The role of a construction management company is to professionally manage the Owners projects for them while protecting them from risk and liability. Owners need to look carefully at their project to determine if their team is able to capture all opportunities for efficiency, quality and cost savings, while delivering the project on time and within budget. A qualified construction manager who is an independent Owners Representative will help determine how best to accomplish the project goals.
As Construction Managers, we almost always save the client money in excess of our fees, while providing risk management, managerial expertise where required, controlling budgets, initiating cost savings ideas, mitigating risks, and ensuring communication. In addition, we save our clients from worry, stress, and from allowing the project to take over their lives. We provide experience and invaluable input on design and construction issues. A construction project has an enormous number of moving parts: a Construction Manager will ensure that the professionals involved in a project are experienced, appropriate, have the same mind-set, and are team players with complementary skill sets.
Simon Constructions management and workers are all professionally trained, highly skilled and in all service areas we provide, including: light and heavy gauge steel stud framing, gypsum drywall systems, acoustical and specialty ceiling systems, and commercial trim and fixture installations.
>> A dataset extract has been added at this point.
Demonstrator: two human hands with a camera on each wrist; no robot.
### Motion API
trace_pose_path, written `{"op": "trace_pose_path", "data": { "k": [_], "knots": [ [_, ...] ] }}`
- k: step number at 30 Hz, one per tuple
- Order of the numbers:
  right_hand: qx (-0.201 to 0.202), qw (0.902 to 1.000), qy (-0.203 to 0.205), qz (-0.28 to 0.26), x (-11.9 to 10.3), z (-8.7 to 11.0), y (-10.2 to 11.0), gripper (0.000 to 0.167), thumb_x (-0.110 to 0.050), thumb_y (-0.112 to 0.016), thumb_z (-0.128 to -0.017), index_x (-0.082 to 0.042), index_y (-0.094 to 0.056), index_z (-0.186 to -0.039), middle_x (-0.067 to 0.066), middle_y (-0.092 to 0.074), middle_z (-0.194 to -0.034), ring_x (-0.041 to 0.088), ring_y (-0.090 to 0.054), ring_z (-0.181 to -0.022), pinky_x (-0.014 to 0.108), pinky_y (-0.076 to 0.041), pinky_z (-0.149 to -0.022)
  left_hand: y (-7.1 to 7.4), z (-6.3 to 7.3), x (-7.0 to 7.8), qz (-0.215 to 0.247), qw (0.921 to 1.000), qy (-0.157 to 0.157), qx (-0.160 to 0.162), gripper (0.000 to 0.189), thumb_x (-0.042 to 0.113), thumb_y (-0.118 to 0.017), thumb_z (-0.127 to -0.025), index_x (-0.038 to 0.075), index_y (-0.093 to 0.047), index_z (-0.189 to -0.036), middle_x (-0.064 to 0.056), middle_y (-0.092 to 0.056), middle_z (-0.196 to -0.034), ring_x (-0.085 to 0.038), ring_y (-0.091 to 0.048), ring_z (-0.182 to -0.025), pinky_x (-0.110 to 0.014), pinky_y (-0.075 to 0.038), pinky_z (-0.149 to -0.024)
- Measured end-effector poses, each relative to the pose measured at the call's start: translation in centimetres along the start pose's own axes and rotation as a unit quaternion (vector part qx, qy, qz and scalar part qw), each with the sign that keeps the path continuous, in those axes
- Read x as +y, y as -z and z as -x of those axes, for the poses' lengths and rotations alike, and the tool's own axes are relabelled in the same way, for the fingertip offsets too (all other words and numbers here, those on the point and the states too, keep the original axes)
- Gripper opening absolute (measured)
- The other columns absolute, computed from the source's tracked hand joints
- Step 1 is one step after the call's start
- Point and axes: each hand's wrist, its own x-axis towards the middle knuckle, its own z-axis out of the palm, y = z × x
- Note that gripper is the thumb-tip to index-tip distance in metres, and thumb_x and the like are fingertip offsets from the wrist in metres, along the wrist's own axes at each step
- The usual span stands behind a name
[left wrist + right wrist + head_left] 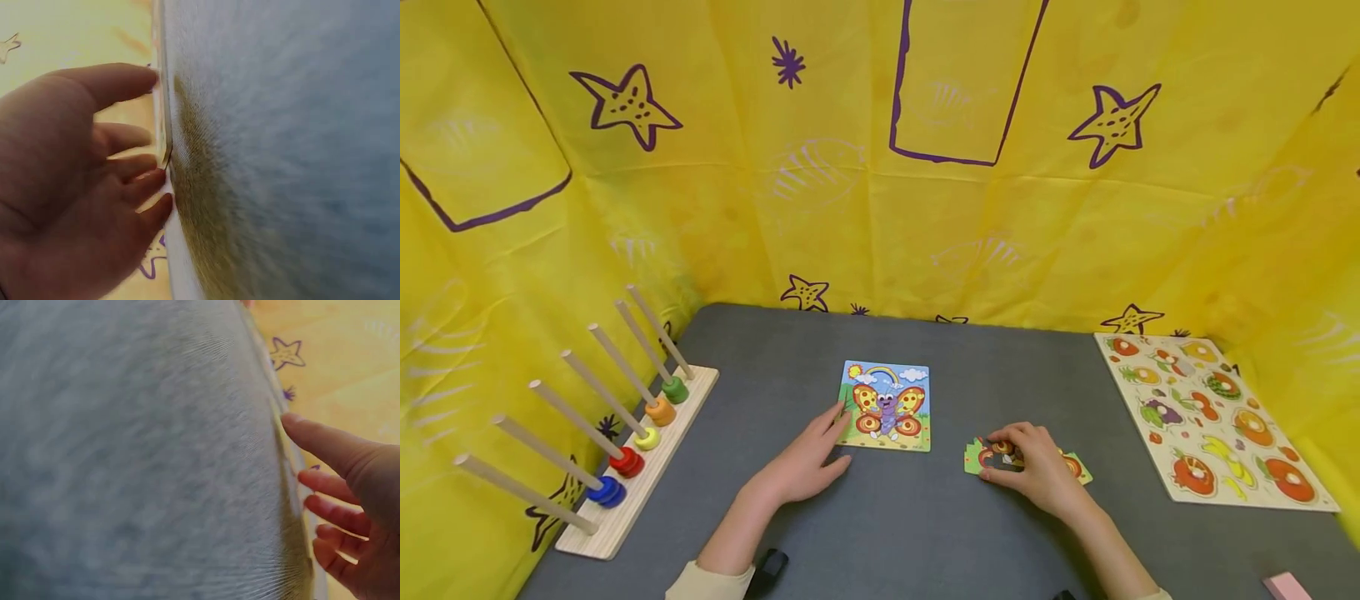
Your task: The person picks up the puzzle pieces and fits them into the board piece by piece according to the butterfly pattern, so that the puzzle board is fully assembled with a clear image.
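Observation:
A square butterfly picture board (pixel 886 408) lies flat on the dark grey table, with a rainbow and sun along its top. My left hand (pixel 801 458) rests at its left edge, fingers fairly straight and thumb apart on the table side. To the right, my right hand (pixel 1037 471) is over a small group of flat puzzle pieces (pixel 973 457) with green, red and yellow print. Its thumb and fingertips are spaced apart, touching or nearly touching the pieces; the palm hides part of them. In the right wrist view the fingertips (pixel 290 419) are low at the table surface.
A wooden peg stand (pixel 658 450) with coloured rings on upright rods stands at the left. At the right lies a fruit peg puzzle board (pixel 1217 417). A pink block (pixel 1287 586) is at the lower right. Yellow patterned cloth (pixel 880 233) walls the table's back and sides.

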Motion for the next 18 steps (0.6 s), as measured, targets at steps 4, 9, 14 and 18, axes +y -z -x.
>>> {"op": "trace_pose_path", "data": {
  "k": [4,9,14,18],
  "knots": [
    [0.011,0.9997,0.020,-0.002,0.2,0.3,-0.3,0.038,-0.024,-0.090,-0.067,-0.014,-0.070,-0.097,0.003,-0.060,-0.102,0.023,-0.045,-0.095,0.041,-0.037,-0.078,0.0,1.8,-0.4,-0.002,0.9995,0.016,-0.027,0.068,0.020,-0.061,-0.095,-0.006,-0.030,-0.149,-0.021,-0.020,-0.158,-0.039,-0.018,-0.145,-0.055,-0.023,-0.112],
    [0.004,0.9998,0.005,-0.017,-0.2,0.3,-0.5,0.037,-0.022,-0.090,-0.067,-0.017,-0.066,-0.095,-0.005,-0.060,-0.097,0.018,-0.045,-0.091,0.036,-0.036,-0.077,-0.2,2.1,-0.6,-0.004,0.9994,0.020,-0.029,0.068,0.023,-0.061,-0.096,-0.004,-0.030,-0.150,-0.016,-0.019,-0.160,-0.036,-0.017,-0.146,-0.055,-0.023,-0.112],
    [0.005,0.9979,-0.010,-0.064,-0.8,-0.2,-0.6,0.031,-0.019,-0.086,-0.073,-0.018,-0.064,-0.095,-0.014,-0.064,-0.083,0.007,-0.056,-0.073,0.025,-0.045,-0.064,-0.3,2.1,-0.7,-0.001,0.9991,0.035,-0.025,0.069,0.025,-0.063,-0.095,-0.002,-0.031,-0.150,-0.015,-0.022,-0.159,-0.035,-0.018,-0.146,-0.056,-0.023,-0.112],
    [0.018,0.9925,-0.031,-0.117,-1.9,-1.4,-1.2,0.017,-0.017,-0.081,-0.080,-0.019,-0.068,-0.090,-0.014,-0.067,-0.076,0.004,-0.059,-0.061,0.022,-0.046,-0.055,-0.2,2.1,-0.6,-0.004,0.9993,0.031,-0.023,0.069,0.025,-0.063,-0.095,0.001,-0.031,-0.151,-0.014,-0.024,-0.159,-0.034,-0.019,-0.146,-0.056,-0.023,-0.112]
  ]
}}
Simon Construction specializes in commercial projects such as:
Retail spaces, mall or free standing
Shopping/Strip Centers
Restaurants
Office spaces
Warehouses
Depending on your industry's needs our company has the flooring to match it. Epoxy floors are very durable and scratch resistant. They are beautiful and clean. Using a simple decorative floor dye, your warehouse will make for an attractive work environment. Our polished concrete floors are also durable and cost effective.
Polished concrete floors are ideal for commercial, retail, industrial, and warehouse buildings because they are easier to maintain than just about any other flooring material. Since this type of flooring never needs waxing and is often resistant to scratches, scuffs, dirt, chemicals, and other damage, modern-day polished concrete is a top choice of flooring material for commercial property owners and managers. Polyaspartics is the latest technology in floor coating. Polyaspartic floor coating is four times abrasion resistant than standard two pack epoxy, it is 100% UV proof, and cures in under four hours. Using Polyaspartics allows your company to be back in business promptly.
A roof that is nearly flat or slightly pitched is called a flat roof or low slope roof. No roof should be dead flat because it must have at least a slight slope to drain.
The terms low-slope and steep-slope describe roof slope. Slope is how much a roof slants. A low-slope roof is one that has a slope of less than 3-in-12. This means that for every horizontal foot, the roof level goes up less than 3 inches vertically.
A steep-slope roof (typically a shingle roof) depends upon gravity to cause water to flow in one general direction so it can shed the water over the breaks and fasteners in the shingles until it flows to the edge. A low-sloped roof or flat roof, cant depend upon the water to flow in any particular direction so it must form a watertight, monolithic membrane that stays watertight all the way to the drains or edge.
Modern low-slope roof or flat roofs tend to use a continuous membrane covering which can better resist pools of standing water. These membranes are applied as continuous sheets that are bonded together with heat-welding or adhesives. Far more expensive low-slope or flat roof options (mostly for smaller traditional residential applications) include sealed metal roofs using copper or tin. These are soldered interlocking systems of metal panels.
Traditionally low-slope or flat roofs would use a built-up (tar and gravel) roof, which used to be good enough. Today, this traditional type of roofing suffers from performance, cost, and environmental issues that require other solutions to be considered a better value.
So besides having to stand up to wind, freeze-thaw cycles, and UV radiation from the sun like shingles must, a low-slope system must also withstand expansion and contraction of the building and all of the other dynamics going on above a building while staying 100% watertight. This requires well-engineered attachment, seaming, and weathering characteristics to meet these performance demands.